Não há certezas absolutas até que ponto o degelo tem sido resultado
das mudanças climáticas, provocado pela emissão de gases de efeito
estufa que geram o aquecimento global. Porém, os dados mostram que os
efeitos deletérios do aumento da temperatura, pelo menos em parte, já
estão provocando o derretimento das geleiras, além de espalhar secas
catastróficas, queimadas, etc.
A redução da camada de gelo tem se acelerado desde os anos 1990 e
muitos cientistas acreditam que o Ártico pode ficar sem gelo nos verões
ainda neste século, possivelmente já na década de 2020. O climatologista
do Centro Nacional de Ciências Atmosféricas da Universidade de Reading,
Jonny Day, disse ao jornal The Guardian: “Desde os anos 1970, houve uma
redução de 40% na extensão do gelo do Ártico”.
Há também o derretimento das geleiras do Himalaia, dos Andes, do
Kilimanjaro e de outras cordilheiras do mundo. Isto tem provocado o
aumento do nível dos oceanos e ameaçado os países insulares e as
populações das regiões costeiras dos diversos continentes.
Evidentemente, existem dúvidas quanto deste aquecimento é devido à
variabilidade natural e quanto é devido às atividades antrópicas. Mas os
sinais já são suficientemente claros de que há algo de errado com o
clima da Terra e também que há algo de errado com o modelo de produção e
consumo que é hegemônico no mundo.
Segundo reportagem do jornal The Guardian, o professor Richard
Muller, físico e ex-cético da mudança climática, que fundou o projeto
Berkeley Earth Surface Temperature (Best), disse que ficou surpreso com
as descobertas de que a temperatura média da superfície terrestre
aumentou 1,5º ao longo dos últimos 250 anos, incluindo um aumento de 1
grau ao longo dos últimos 50 anos.
A equipe do projeto Best analisou o impacto da atividade solar no
aquecimento global – uma teoria popular entre os céticos do clima – mas
descobriu que, ao longo dos últimos 250 anos, a contribuição do sol foi
“praticamente zero”. As erupções vulcânicas tiveram pequenos e curtos
efeitos no aumento da temperatura no período 1750-1850, mas não afetaram
quase nada o aquecimento global no século 20.
Segundo o professor Muller: “Embora a concentração de dióxido de
carbono atmosférico não prove que cabalmente que o aquecimento global é
causado por gases de efeito estufa derivado das atividades antrópicas, é
atualmente a melhor explicação que encontrei”. Ele disse que as
descobertas de sua equipe foram mais longe e mais fortes do que o último
relatório publicado pelo Painel Intergovernamental sobre Mudanças
Climáticas (IPCC).
Portanto, não há com negar que a temperatura da Terra subiu quase 1º
C. (um grau) nos últimos 50 anos.

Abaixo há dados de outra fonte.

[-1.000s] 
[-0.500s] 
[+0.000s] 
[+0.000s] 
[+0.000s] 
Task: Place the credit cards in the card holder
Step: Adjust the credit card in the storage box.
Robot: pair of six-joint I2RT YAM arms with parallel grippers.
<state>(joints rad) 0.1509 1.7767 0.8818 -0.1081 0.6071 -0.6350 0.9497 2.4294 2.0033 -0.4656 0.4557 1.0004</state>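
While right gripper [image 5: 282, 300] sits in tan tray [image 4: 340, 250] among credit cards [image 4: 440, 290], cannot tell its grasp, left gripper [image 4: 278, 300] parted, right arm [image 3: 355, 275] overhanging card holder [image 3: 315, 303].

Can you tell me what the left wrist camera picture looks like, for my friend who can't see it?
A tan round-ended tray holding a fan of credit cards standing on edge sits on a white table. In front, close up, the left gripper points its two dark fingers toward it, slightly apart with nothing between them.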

Se este ritmo continuar o cenários
para o século XXI são os piores possíveis e a humanidade vai enfrentar
os maiores desafios da sua história, além de colocar em risco a
sobrevivênica de inúmeras espécies. As populações litorâneas vão sofrer
com a elevação do nível do mar e com os ecomigrantes e ecorefugiados do
clima.
A divisão de população da ONU calcula que, nesta década de 2010 a
2020, estejam nascendo cerca de 136 milhões de crianças por ano e
morrendo 60 milhões de pessoas por ano. Isto quer dizer que a população
mundial cresce anualmente em 76 milhões de pessoas, representando uma
taxa de 1,1% ao ano. O Fundo Monetário Internacional calcula que a
economia mundial deva crescer em torno de 3,6% ao ano na atual década.
Portanto, a população deve crescer mais de um bilhão de habitantes nos
próximos 20 anos, enquanto a economia deve dobrar de tamanho. O impacto
deste crescimento demo-econômico na pegada ecológica será enorme.
O uso dos combustíveis fósseis está por trás do sucesso do “progresso
civilizatório”, pois possibilitou grande crescimento da economia e da
população global nos últimos 200 anos. O mundo ainda é refém do petróleo
e seus devivados. Porém, o preço desta dependência (que emite gases e
aquece o Planeta) já pode ser visto no derretimento das geleiras e
deverá ser pago nas próximas décadas, com o encarecimento do custo da
energia e o aumento do preço dos alimentos.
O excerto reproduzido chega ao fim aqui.